_What this task involves_.
Starting at the line containing "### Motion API" and ending at the line containing "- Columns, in", print every line of the material below exactly, both ends included, and stop there.

_Record extracts_.

-------------------------

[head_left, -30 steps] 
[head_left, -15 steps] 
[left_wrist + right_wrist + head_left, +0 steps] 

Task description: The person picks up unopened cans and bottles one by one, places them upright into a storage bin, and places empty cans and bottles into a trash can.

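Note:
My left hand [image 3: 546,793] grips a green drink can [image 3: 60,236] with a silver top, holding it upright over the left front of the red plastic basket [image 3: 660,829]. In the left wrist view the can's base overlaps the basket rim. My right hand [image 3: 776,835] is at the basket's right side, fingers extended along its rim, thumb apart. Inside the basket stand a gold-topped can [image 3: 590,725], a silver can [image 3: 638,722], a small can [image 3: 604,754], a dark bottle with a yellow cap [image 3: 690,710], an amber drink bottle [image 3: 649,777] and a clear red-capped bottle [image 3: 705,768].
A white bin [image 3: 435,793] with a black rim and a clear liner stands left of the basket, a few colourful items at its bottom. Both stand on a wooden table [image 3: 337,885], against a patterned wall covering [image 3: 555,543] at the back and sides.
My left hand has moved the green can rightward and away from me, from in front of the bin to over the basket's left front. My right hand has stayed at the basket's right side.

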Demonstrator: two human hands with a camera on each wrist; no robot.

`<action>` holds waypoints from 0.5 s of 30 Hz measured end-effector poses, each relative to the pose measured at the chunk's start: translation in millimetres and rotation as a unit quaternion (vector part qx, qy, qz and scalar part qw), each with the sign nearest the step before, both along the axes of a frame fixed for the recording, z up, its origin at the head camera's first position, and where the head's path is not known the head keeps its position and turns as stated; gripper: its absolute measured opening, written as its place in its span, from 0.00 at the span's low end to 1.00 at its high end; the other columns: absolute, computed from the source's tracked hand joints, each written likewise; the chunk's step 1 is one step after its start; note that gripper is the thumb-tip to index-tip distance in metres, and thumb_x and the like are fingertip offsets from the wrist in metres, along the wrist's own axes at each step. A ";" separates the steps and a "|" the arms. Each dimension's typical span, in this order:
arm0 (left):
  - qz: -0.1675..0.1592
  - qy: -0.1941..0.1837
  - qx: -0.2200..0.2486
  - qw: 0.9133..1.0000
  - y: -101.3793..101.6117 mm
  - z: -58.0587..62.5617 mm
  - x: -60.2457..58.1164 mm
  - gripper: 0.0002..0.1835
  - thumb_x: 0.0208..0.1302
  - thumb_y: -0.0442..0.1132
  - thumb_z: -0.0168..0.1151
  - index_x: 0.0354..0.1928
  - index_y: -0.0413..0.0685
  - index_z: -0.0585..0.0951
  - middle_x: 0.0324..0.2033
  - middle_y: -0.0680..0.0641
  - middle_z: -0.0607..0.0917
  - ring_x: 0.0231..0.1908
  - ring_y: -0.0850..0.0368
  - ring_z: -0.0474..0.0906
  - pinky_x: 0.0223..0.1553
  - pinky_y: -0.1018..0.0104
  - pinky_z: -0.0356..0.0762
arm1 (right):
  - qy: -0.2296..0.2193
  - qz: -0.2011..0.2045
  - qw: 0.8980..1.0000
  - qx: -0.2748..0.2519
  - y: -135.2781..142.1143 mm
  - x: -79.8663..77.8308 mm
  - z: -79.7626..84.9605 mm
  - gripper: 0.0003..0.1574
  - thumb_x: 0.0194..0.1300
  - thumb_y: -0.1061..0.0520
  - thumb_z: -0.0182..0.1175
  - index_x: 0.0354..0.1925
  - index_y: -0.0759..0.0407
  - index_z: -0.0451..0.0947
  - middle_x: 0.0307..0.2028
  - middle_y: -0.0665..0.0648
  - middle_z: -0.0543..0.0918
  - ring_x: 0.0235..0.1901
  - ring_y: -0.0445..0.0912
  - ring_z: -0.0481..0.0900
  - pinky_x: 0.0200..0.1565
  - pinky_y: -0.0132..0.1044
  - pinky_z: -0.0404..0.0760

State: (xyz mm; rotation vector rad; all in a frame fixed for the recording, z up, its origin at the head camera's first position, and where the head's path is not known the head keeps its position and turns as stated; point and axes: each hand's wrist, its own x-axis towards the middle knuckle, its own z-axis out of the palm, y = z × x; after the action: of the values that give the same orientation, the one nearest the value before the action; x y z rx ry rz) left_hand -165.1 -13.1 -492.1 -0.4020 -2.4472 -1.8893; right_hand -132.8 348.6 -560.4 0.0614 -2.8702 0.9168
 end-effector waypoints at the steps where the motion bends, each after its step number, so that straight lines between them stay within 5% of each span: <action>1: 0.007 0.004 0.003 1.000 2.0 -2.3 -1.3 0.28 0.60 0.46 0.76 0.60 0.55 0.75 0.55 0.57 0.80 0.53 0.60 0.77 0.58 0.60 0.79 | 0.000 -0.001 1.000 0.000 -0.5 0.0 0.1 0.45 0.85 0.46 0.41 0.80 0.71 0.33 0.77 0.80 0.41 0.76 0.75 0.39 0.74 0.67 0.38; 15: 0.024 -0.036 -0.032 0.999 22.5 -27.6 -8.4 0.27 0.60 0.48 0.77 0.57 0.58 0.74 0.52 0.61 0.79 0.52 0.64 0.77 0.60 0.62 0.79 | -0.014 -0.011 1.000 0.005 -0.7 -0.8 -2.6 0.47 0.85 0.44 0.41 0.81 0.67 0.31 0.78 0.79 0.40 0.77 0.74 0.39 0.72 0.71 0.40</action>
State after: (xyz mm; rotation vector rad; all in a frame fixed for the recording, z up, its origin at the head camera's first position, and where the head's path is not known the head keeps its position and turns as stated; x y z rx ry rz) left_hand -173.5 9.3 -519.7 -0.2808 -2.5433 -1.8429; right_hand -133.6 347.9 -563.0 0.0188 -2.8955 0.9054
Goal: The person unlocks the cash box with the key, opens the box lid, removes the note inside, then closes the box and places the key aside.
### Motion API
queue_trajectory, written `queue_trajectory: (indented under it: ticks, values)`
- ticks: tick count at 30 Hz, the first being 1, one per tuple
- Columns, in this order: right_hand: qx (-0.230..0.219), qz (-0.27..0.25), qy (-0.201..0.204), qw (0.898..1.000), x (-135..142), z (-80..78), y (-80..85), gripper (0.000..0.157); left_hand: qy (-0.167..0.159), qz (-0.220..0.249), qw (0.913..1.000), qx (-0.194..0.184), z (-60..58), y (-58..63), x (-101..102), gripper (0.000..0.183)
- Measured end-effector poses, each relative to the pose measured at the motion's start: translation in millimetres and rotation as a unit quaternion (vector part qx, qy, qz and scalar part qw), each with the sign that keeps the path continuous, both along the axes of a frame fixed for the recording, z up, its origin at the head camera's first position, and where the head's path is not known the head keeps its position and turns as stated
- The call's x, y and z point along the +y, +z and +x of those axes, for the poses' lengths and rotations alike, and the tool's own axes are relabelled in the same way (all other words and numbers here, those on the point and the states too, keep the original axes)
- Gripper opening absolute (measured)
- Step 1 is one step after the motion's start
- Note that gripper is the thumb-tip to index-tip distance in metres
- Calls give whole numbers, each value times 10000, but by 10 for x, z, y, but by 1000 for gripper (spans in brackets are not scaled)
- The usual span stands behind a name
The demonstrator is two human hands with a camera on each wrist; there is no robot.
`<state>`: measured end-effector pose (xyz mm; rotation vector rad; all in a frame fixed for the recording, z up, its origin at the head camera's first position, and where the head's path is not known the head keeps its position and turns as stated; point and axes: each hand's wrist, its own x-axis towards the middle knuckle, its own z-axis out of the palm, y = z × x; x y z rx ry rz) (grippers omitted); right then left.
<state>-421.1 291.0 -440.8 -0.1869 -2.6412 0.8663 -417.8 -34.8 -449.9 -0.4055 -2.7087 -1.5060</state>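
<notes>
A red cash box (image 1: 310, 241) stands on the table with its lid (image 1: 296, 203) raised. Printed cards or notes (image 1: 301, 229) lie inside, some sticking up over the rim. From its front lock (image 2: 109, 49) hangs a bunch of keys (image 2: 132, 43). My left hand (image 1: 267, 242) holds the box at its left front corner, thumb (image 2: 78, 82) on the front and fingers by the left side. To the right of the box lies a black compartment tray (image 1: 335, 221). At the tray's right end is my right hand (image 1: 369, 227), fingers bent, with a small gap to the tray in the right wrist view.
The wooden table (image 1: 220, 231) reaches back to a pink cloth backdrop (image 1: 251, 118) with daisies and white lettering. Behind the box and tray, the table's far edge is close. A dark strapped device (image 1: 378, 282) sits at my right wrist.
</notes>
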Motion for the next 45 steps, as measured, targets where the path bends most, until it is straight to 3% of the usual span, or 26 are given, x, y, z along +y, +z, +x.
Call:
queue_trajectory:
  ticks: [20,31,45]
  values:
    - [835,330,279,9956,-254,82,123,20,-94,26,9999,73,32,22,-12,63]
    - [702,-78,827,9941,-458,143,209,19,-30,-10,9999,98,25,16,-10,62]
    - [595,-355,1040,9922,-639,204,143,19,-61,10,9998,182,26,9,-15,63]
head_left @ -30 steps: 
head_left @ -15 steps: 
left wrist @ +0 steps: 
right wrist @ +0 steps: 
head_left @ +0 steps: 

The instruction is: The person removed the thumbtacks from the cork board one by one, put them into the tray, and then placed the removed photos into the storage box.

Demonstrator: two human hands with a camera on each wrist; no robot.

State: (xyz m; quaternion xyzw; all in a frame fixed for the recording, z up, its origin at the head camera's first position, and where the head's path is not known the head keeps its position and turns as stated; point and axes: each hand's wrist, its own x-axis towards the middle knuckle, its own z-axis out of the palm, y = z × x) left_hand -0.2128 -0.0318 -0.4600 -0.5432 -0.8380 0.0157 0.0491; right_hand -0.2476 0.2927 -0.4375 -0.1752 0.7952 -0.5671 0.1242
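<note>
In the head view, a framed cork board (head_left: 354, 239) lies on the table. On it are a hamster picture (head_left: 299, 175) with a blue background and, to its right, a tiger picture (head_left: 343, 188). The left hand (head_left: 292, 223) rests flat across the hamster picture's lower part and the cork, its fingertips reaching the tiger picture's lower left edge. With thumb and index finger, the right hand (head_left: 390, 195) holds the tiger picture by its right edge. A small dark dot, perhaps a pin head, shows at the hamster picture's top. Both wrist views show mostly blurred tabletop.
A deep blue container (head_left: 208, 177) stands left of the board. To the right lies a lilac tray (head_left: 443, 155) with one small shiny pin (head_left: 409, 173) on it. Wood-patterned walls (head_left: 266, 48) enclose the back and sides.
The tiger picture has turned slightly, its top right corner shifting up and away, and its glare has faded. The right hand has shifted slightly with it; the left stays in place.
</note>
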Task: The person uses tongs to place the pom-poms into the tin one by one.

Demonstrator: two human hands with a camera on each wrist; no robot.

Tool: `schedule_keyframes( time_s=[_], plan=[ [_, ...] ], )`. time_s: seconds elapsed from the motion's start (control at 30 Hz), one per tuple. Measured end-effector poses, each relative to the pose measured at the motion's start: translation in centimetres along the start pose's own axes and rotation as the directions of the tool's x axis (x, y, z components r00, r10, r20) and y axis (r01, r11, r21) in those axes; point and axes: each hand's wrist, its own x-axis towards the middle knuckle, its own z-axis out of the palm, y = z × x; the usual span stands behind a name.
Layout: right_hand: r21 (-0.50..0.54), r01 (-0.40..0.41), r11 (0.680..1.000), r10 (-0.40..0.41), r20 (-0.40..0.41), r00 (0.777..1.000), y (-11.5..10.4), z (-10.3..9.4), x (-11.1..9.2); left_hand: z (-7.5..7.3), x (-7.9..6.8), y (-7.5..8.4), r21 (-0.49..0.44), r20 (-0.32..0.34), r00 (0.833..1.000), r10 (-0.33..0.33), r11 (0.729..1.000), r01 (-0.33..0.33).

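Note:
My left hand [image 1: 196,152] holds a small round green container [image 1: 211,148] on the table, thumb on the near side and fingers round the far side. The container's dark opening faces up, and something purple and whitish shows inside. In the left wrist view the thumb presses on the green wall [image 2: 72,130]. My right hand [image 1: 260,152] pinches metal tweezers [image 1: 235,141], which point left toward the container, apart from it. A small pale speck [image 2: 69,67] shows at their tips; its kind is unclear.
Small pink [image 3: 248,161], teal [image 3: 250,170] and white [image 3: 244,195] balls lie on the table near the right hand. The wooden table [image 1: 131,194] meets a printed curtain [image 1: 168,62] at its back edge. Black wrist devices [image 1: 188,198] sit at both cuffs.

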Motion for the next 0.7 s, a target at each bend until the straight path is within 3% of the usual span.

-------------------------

_Exercise result_.
### Motion API
queue_trajectory, written `queue_trajectory: (indented under it: ticks, values)`
- ticks: tick count at 30 Hz, the first being 1, one per tuple
- Columns, in this order: right_hand: qx (-0.230..0.219), qz (-0.27..0.25), qy (-0.201..0.204), qw (0.898..1.000), x (-135..142), z (-80..78), y (-80..85), gripper (0.000..0.157); left_hand: qy (-0.167..0.159), qz (-0.220..0.249), qw (0.913..1.000), qx (-0.194..0.184), z (-60..58), y (-58..63), x (-101..102), gripper (0.000..0.183)

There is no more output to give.